9. The Wicker Man (1973)
Few films achieve the kind of cult martyrdom that ‘The Wicker Man’ has achieved over the last 40 years. It’s strange to think that the quintessential British horror film performs most spectacularly as a folk tragedy rather than a conventional horror movie, and yet that’s exactly what it is: a cataclysmic clash of two worlds which will end in fire, smoke and squeals.
A devout-Catholic police sergeant Howie (Edward Woodward) travels to a remote Scottish island, lorded by the pagan Lord Summerisle (Christopher Lee), in search on a missing girl.
The film itself is uniquely British (hence an American remake was doomed in its very conception alone). On the island there’s a collide of Celtic and Judeo-Christian culture, both in the initial landscape of the Hebridean isles – a harsh unforgiving place in contrast to Howie’s modern plane – and the music which skips between Scottish laminations and Catholic hymns.
‘The Wicker Man’ probes into the value and the violence of society: is the tragedy of a single death worth the survival of the community?

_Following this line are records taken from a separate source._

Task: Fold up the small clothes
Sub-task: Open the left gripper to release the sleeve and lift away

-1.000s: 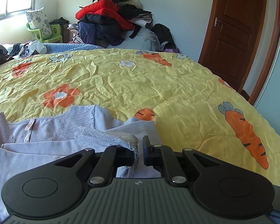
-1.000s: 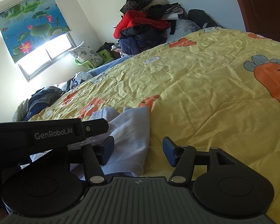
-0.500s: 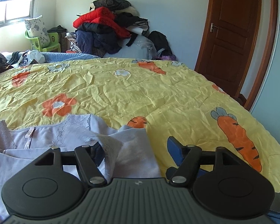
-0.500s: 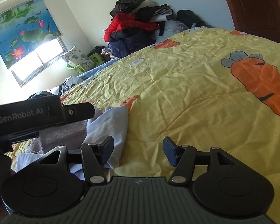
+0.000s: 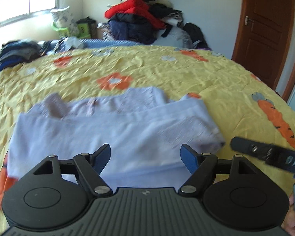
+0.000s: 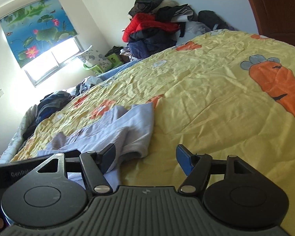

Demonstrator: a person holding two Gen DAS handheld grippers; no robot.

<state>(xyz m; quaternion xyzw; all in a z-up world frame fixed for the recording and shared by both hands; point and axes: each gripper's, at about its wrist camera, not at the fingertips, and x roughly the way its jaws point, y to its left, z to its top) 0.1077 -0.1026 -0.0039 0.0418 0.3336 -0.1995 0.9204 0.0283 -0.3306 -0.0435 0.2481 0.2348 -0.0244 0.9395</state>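
While both pairs of tongs gape apart, gripping nothing: left gripper [image 5: 145, 154] above near hem of lavender top [image 5: 112, 129], right gripper [image 6: 145, 154] beside its right edge. Top lying partly folded, flat on yellow carrot-print quilt [image 5: 186, 78]. Farther back, heap of jackets [image 5: 143, 19] against wall, window [image 6: 49, 63] left, brown door [image 5: 265, 29] right.
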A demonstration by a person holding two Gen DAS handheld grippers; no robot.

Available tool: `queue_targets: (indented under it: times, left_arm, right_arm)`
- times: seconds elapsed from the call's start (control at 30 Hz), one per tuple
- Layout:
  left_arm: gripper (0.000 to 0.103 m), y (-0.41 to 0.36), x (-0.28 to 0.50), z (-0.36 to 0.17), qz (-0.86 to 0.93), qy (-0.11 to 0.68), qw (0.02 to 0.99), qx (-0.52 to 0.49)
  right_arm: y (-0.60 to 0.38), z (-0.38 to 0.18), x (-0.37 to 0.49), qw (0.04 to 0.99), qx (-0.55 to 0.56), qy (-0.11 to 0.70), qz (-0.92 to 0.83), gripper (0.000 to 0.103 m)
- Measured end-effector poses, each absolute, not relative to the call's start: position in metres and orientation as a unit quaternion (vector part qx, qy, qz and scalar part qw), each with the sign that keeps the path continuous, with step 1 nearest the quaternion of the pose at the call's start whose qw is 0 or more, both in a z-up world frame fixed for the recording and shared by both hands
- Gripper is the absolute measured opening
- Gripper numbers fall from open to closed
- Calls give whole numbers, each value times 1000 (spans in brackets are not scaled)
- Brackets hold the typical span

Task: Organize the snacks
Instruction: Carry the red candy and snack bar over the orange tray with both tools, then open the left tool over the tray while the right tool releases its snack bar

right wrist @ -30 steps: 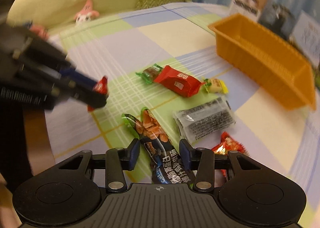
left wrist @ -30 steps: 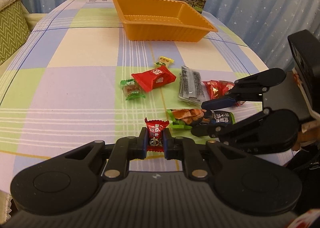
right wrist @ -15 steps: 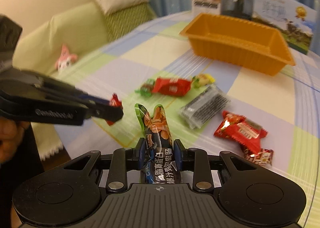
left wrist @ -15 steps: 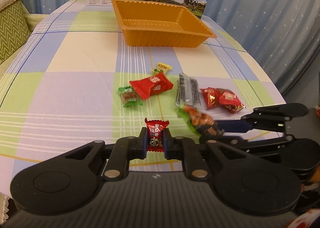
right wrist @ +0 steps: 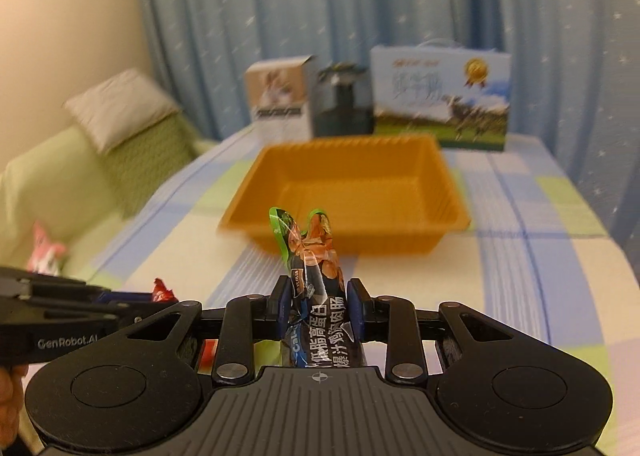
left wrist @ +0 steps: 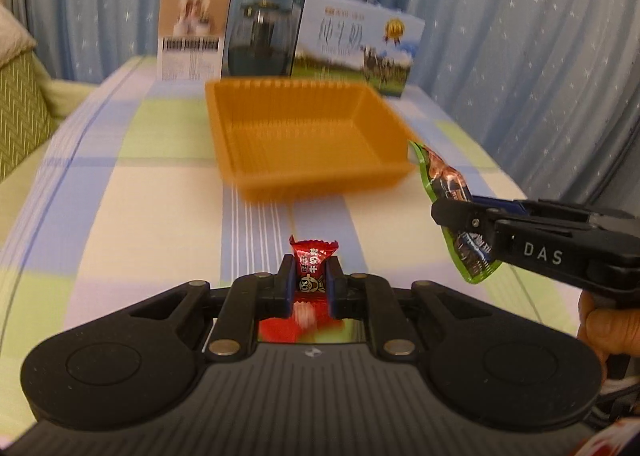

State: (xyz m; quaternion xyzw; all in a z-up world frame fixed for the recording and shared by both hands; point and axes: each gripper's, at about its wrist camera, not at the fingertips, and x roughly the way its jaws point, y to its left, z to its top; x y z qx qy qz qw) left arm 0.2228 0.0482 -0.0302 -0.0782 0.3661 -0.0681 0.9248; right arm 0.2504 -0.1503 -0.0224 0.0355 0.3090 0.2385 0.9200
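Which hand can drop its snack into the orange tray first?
Probably the right. The right gripper holds its green sausage pack right beside the orange tray corner, while the left gripper with the red candy looks farther back.

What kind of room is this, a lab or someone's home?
Most likely a home living room: a green sofa with a cushion, starry blue curtains, and a table under a checked cloth.

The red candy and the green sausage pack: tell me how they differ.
The red candy is small and squat; the green sausage pack is long and slim. The candy's wrapper is red; the pack's is green-edged, dark lower down. The candy sits in the left gripper, the pack in the right gripper. Both are clamped off the table, facing the orange tray.
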Motion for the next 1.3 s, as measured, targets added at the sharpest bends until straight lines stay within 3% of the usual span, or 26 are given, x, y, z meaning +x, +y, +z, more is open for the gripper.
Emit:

Rarely does a movie hinge as fully as ‘The Wicker Man’ does on its twist. Seemingly random outbursts of sex and song disguise the film as harmless exploitation fare; it lulls us into a false sense of security. Such a misplaced belief, similar to the ones held so zealously by the characters themselves, leads to a shocking, and inevitable, climax.

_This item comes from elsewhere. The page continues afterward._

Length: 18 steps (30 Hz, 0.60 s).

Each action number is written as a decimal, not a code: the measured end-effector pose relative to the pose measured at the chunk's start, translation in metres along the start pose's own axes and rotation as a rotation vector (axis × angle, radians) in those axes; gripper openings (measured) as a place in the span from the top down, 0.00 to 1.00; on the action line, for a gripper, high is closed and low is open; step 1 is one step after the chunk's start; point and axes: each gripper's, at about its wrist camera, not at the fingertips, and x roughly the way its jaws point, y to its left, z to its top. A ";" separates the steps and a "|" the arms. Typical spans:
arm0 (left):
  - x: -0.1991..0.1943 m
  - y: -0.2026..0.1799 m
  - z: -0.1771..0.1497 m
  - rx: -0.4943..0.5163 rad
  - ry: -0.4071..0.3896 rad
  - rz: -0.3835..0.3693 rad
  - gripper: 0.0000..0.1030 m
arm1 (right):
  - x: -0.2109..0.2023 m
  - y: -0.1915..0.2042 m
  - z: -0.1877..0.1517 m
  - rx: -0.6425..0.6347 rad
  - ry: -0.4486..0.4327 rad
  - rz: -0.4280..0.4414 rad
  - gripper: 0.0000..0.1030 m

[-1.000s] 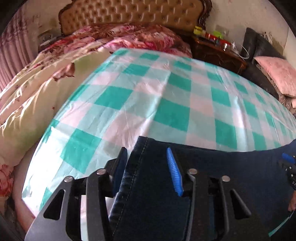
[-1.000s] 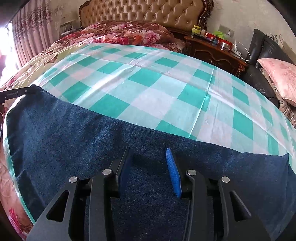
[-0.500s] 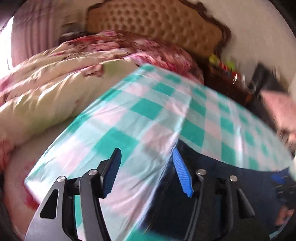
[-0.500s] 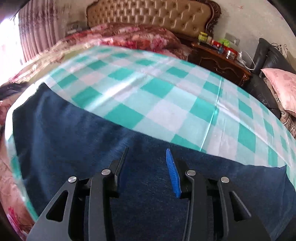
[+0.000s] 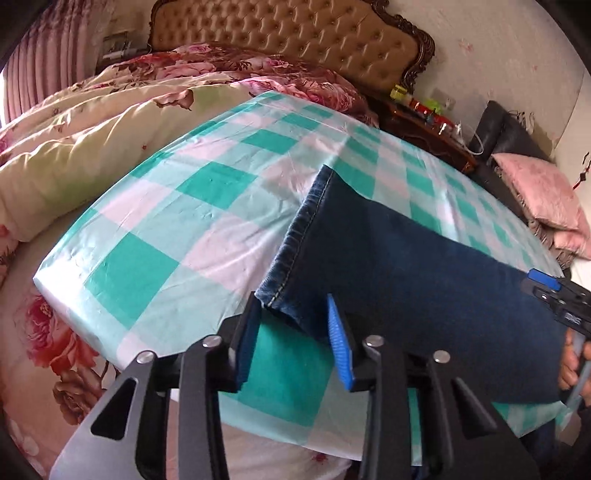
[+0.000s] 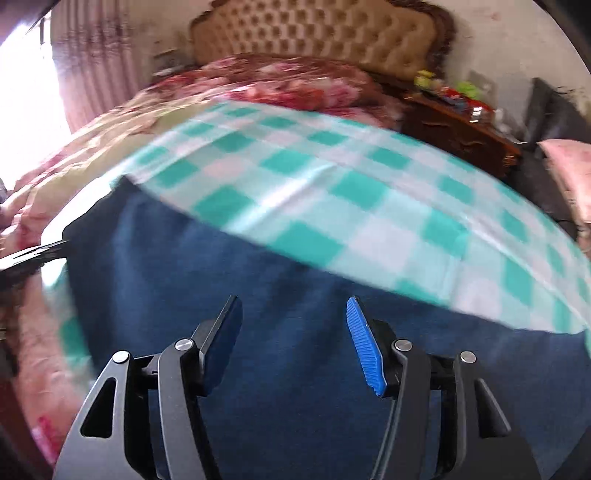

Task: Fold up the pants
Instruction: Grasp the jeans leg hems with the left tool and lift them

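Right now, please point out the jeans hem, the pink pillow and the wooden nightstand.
jeans hem (image 5: 295, 236): left wrist view, stitched edge.
pink pillow (image 5: 546, 192): left wrist view, top face.
wooden nightstand (image 5: 424, 127): left wrist view, front edge.

The pants (image 5: 424, 280) are dark matt denim with stitched hems. Under them lies a smooth, slightly glossy checked sheet (image 5: 192, 221). The left hand-held gripper (image 5: 293, 332) has black matt arms, ribbed blue pads (image 5: 338, 347) and shiny metal pins. The far headboard (image 5: 295, 33) is tufted, wood-framed.
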 end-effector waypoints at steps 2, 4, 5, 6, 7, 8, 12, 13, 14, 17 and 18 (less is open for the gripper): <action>0.001 -0.001 -0.002 0.000 -0.001 0.008 0.67 | 0.005 0.013 -0.002 -0.001 0.022 0.043 0.46; 0.002 -0.001 -0.001 0.000 0.002 0.018 0.71 | 0.010 0.022 -0.004 -0.015 0.035 0.038 0.48; 0.003 -0.002 -0.002 -0.003 0.005 0.020 0.74 | 0.015 0.025 -0.007 -0.018 0.050 0.033 0.49; 0.002 -0.002 0.000 -0.003 0.007 0.016 0.78 | 0.019 0.026 -0.009 -0.013 0.066 0.033 0.49; 0.002 -0.004 0.001 0.000 0.009 0.013 0.79 | 0.022 0.026 -0.011 -0.004 0.081 0.029 0.50; 0.001 -0.005 0.002 0.003 0.010 0.016 0.80 | 0.025 0.025 -0.013 0.000 0.083 0.024 0.50; -0.001 0.000 0.003 -0.042 0.006 -0.017 0.81 | 0.027 0.030 -0.017 -0.040 0.074 -0.010 0.51; -0.002 0.003 0.003 -0.063 0.002 -0.033 0.81 | 0.027 0.031 -0.017 -0.042 0.071 -0.014 0.51; -0.003 0.006 0.002 -0.084 -0.004 -0.050 0.81 | 0.028 0.032 -0.018 -0.046 0.066 -0.019 0.51; -0.008 0.009 0.002 -0.125 -0.021 -0.087 0.82 | 0.027 0.032 -0.021 -0.051 0.053 -0.025 0.51; -0.009 0.009 0.002 -0.131 -0.024 -0.093 0.82 | 0.028 0.032 -0.020 -0.050 0.052 -0.025 0.51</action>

Human sacrifice played a key part in Greek tragedy. Unlike in the original myth where Iphigenia is saved by the Gods at the very last instant, no one comes to Howie’s rescue in ‘The Wicker Man’. There’s no deus ex machina.
The final shot of the setting sun offers one last tragic irony; a rich, seasonal harvest is on the way and the villagers will believe that the end justified the means.
‘The Wicker Man’ is a masterwork of British horror. Chilling, mesmerising, unforgettable and pathetic, it reminds that outdated beliefs and systems can still have tragic sway upon our “enlightened” present.
10. Nosferatu the Vampyre (1979)
Werner Herzog’s remake-cum-homage very nearly approaches – if not – reaches, the indefinable nightmarishness of F.W. Murnau’s silent masterpiece. Expanding upon the sympathetic themes which Murnau merely hinted at, Herzog created a chilling reminder that death is a gift when time destroys all things.
The vampire Count Dracula (Klaus Kinski) brings a plague upon Wismar in search of Lucy (Isabelle Adjani), the wife of estate agent Jonathon (Bruno Ganz).
Like Herzog’s other films, ‘Nosferatu’ is rich in haunting imagery, existential musings and confrontations between man and nature. The question is whether man can escape his own demise, or rather, should he?
More so than Max Schreck’s performance in the original, Kinski’s equally unforgettable portrayal of the eponymous vampire is sympathetic. His awkward moans and mournful eyes are tragic; and in the high contrasting lighting, he’s a pale phantom alone in the vast night.
Herzog’s story follows Murnau’s for the most part until the very end. Then, in one of the cinema’s cruellest twists, a new vampire emerges, calling for the arrest of the last remaining hero, before striding into the endless sands of time.
All love is lost; there’s no hope of reuniting in the afterlife; no hope of vanquishing evil.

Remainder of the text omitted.